Fission-product Yields from Photon-induced Fission of ²⁴⁰Pu and Neutron-induced Fission of ²³⁹Pu as a Function of Incident Energy

The Bohr Hypothesis, one of the most fundamental assumptions in nuclear fission theory, states that the decay of a compound nucleus with a given excitation energy, spin and parity is independent of its formation¹. Using fission product yields (FPYs) as a sensitive probe, we have performed novel high-precision test of the combined effects of the entrance channel, spin and parity on the fission process. Two different reactions were used in a self-consistent manner to produce a compound ²⁴⁰Pu nucleus with the same excitation energy: neutron induced fission of ²³⁹Pu and photon-induced fission of ²⁴⁰Pu. The FPYs from these two reactions were measured using quasimonoenergetic neutron beams from the TUNL’s FN tandem Van de Graaff accelerator² and quasimonenergetic photon beams from the HIGS facility.
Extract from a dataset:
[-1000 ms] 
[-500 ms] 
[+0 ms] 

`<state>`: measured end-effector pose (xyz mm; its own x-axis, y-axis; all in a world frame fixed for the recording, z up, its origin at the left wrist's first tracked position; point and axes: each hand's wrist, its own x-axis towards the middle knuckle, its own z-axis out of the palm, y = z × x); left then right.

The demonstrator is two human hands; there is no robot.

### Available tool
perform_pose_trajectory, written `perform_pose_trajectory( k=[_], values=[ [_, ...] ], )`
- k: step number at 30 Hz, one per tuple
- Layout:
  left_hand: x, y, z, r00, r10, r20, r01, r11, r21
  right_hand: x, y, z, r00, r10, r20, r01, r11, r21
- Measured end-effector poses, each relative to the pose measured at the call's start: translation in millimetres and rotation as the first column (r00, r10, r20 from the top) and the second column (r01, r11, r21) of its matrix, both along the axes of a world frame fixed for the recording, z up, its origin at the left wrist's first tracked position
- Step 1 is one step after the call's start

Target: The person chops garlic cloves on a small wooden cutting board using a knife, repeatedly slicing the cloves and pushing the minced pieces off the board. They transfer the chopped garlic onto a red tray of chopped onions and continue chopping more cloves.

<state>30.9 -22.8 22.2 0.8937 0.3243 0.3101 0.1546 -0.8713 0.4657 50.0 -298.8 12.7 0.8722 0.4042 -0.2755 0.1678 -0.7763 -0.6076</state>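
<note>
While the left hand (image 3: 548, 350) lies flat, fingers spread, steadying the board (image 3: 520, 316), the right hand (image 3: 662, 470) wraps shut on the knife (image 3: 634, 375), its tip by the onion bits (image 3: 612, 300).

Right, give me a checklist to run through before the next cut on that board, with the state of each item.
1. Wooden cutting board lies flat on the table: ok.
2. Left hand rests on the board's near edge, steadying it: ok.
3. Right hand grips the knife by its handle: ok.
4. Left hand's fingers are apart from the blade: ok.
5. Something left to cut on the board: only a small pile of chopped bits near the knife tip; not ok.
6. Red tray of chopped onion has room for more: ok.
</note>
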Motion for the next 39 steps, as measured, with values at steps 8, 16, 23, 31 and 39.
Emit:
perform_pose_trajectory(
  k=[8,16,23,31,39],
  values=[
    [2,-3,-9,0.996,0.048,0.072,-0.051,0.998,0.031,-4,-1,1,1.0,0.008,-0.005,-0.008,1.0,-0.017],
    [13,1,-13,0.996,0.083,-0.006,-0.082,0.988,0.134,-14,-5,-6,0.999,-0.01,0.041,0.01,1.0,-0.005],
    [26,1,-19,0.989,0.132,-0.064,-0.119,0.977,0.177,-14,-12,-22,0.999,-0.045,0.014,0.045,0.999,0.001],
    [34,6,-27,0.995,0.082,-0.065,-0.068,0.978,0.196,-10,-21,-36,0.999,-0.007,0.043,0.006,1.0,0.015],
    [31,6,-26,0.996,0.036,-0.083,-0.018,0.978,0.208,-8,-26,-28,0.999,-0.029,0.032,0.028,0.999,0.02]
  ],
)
A comparison of the FPYs from ²³⁹Pu(n,f) at E_n=1.5 and 4.6 MeV with those from ²⁴⁰Pu(γ,f) at E_γ=8 and 11.2 MeV will be presented.

¹ N. Bohr and J. A. Wheeler, “The Mechanism of Nuclear Fission.” Physical Review 56, 426 (1939).

² M.E. Gooden et al., “Energy Dependence of Fission Product Yields from ²³⁵U, ²³⁸U and ²³⁹Pu for Incident Neutron Energies Between 0.5 and 14.8 MeV.” Nuclear Data Sheets 131, 319 (2016).